She's 30-year-old Lynsi Torres, who according to Bloomberg's Seth Lubove has little formal management training and no college degree, took control of the iconic burger chain after several family deaths. In-N-Out was founded in 1948 in Baldwin Park by her grandparents, Harry and Esther Snyder, and since the privately held company is really private, Lubove could only put together bits and pieces about Torres. That includes the $17.4 million purchase of a 16,600-square-foot mansion in the foothills of the San Gabriel Mountains. She has been married three times and competes in National Hot Rod Association races (her most visible activity). Torres is among dozens of "hidden" billionaires that Bloomberg reporters have discovered.

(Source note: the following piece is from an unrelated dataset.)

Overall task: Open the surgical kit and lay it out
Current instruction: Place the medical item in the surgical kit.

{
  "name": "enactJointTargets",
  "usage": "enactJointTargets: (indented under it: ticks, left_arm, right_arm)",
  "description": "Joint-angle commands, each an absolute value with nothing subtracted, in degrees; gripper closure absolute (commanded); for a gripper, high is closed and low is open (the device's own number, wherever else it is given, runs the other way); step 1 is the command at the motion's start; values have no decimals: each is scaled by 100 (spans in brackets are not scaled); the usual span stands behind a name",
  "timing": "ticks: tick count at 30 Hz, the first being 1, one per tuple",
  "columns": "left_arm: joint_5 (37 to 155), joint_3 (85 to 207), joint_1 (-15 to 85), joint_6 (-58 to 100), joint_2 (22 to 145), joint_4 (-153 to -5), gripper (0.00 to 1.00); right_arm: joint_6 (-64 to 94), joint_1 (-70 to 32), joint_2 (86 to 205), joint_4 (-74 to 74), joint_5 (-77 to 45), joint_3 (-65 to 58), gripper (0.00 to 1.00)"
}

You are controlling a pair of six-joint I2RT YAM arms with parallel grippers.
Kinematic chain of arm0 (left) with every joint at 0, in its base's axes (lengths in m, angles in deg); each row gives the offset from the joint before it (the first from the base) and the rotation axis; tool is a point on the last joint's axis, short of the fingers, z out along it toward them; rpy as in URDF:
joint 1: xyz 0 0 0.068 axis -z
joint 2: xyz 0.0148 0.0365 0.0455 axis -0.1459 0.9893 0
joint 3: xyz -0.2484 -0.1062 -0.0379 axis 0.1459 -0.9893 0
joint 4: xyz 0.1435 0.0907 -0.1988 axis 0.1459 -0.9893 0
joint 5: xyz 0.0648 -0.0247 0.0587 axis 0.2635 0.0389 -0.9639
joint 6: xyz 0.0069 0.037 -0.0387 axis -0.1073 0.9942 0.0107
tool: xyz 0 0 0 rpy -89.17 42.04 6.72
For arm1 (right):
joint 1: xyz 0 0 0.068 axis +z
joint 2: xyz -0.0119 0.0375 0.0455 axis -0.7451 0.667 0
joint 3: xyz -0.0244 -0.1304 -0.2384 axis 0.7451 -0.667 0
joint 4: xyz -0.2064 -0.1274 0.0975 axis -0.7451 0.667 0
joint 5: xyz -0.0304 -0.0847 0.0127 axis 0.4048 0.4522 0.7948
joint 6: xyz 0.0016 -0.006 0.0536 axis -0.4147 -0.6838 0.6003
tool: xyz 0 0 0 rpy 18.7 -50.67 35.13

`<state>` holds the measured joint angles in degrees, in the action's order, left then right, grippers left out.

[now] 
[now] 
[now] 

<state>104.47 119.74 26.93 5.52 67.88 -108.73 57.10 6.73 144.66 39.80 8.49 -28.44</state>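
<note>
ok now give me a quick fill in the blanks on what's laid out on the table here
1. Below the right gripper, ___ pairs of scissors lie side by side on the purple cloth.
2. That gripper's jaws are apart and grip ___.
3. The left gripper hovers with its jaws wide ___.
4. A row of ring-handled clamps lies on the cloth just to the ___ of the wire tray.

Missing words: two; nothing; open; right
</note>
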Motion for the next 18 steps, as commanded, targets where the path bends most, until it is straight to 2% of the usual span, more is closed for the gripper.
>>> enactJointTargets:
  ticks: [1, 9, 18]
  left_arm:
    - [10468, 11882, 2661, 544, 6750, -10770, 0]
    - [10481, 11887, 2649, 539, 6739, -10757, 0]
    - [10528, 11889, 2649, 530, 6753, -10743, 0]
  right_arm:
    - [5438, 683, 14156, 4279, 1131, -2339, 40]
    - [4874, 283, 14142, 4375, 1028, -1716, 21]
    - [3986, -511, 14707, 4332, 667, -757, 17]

Torres's grandmother Esther -- Harry's widow -- maintained control of the company until her death in 2006 at age 86. When she died, Torres was the sole family heir. She now controls the company through a trust that gave her half ownership when she turned 30 last year, and will give her full control when she turns 35. The company has no other owners, according to an Arizona state corporation commission filing. Few in the restaurant industry have met or know much about the hamburger heiress. "I have no clue about her," said Janet Lowder, a Rancho Palos Verdes, California, restaurant consultant, who said she was one of the few people to extract the company's internal finances from Esther Snyder in the 1980's for industry-wide surveys. "I was even surprised there was a granddaughter."
The company's pace of expansion was one of the issues at stake in an exchange of lawsuits in 2006 between Torres, In-N- Out executives and Richard Boyd, the company's former vice president of real estate and development. Boyd was one of two trustees overseeing the trust that controls the company's stock on behalf of Torres. Among other allegations filed in California state court in Los Angeles, Boyd claimed Torres and Mark Taylor -- her brother- in-law from a half-sister -- conspired to remove Esther Snyder from the company to gain control of In-N-Out. He filed a separate petition with the probate court seeking to prevent Torres from removing him as a trustee.Torres denied the allegations in both a formal answer to Boyd's complaint and a 2006 letter to the editor published in the Los Angeles Times, in which she said she only had "minimal involvement" in the company's business decisions, and didn't favor rapid expansion.
The chain has been expanding in recent years, with openings in Texas, Utah, Nevada, and Arizona.